Microsoft Downtime: The Risk of Cloud Services (CrowdStrike Error & DDoS Attack on Microsoft July 2024)
July 2024 was a tumultuous month in the software industry. While Microsoft's sales pitches are louder than ever, the company faced significant criticism due to the downtime of several crucial systems. This month saw multiple incidents at Microsoft with far-reaching consequences. In this article, we delve deeper into the two major incidents: the CrowdStrike update and the DDoS attack on Microsoft 365 and Azure.
CrowdStrike update downtime
In July 2024, a large-scale disruption occurred due to a faulty software update of CrowdStrike's Falcon Sensor. This update, released on July 19, introduced a critical error in the form of a missing null-check in the code. This caused the system to attempt access to an invalid memory address, leading to the infamous "Blue Screen of Death" (BSOD) on millions of Microsoft Windows devices worldwide. The global community saw this as a scandal, as such an update should have been far better tested before implementation.
Impact of the faulty CrowdStrike update
Global Outage
The disruption had a global impact, causing critical disruptions in business operations, health services, airlines, and even stock exchanges.
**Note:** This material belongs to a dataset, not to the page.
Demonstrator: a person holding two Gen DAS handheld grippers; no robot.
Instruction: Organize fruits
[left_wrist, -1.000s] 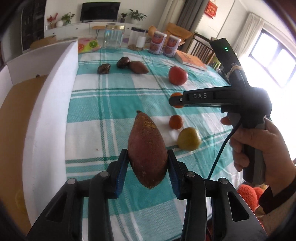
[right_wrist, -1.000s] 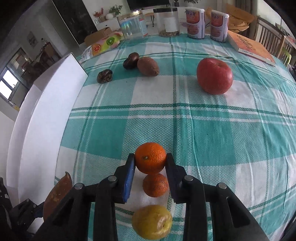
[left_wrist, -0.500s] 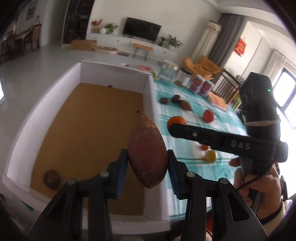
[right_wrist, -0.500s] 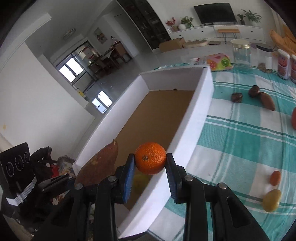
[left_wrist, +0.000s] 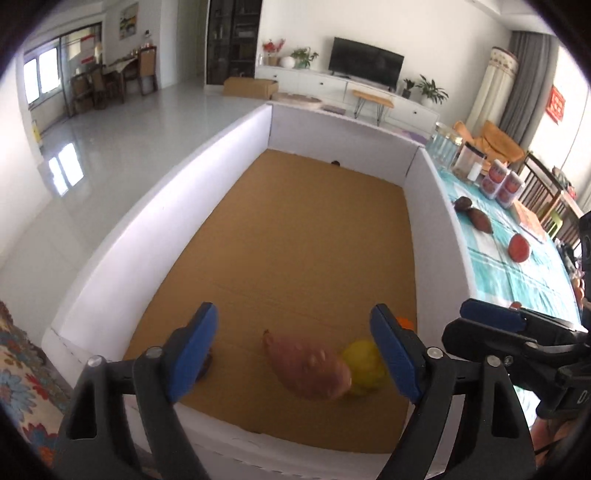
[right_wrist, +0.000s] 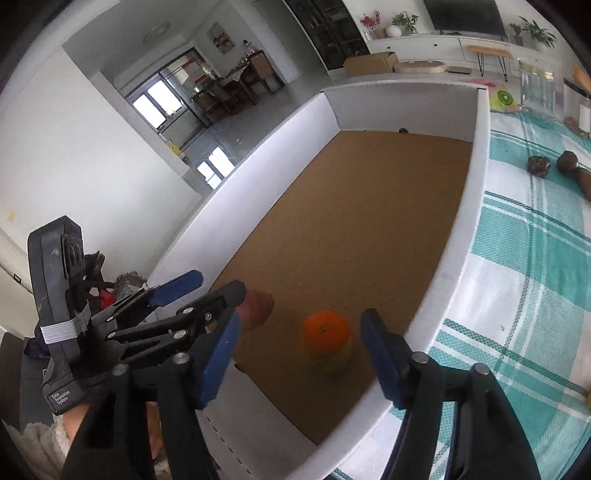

Approximately 85 million devices were affected by the update. The timing of the rollout at 04:09 UTC ensured that the disruption hit businesses during their working hours in Oceania and Asia and the early morning in Europe and America.
Financial Damage
A specialist in cloud outage insurance estimated that the largest 500 American companies suffered nearly $54 billion in losses, with only between $540 million and $108 billion insured. These 500 American companies represent just a small fraction of the total number of affected companies, illustrating the significant financial impact of the disruption on businesses worldwide.
Specific consequences for sectors
- Aviation: Globally, 5,078 flights were canceled, representing 46% of the planned flights for that day. Australian airlines like Qantas, Virgin Australia, and Jetstar were heavily affected, as were airports in cities like Sydney, Melbourne, and Brisbane.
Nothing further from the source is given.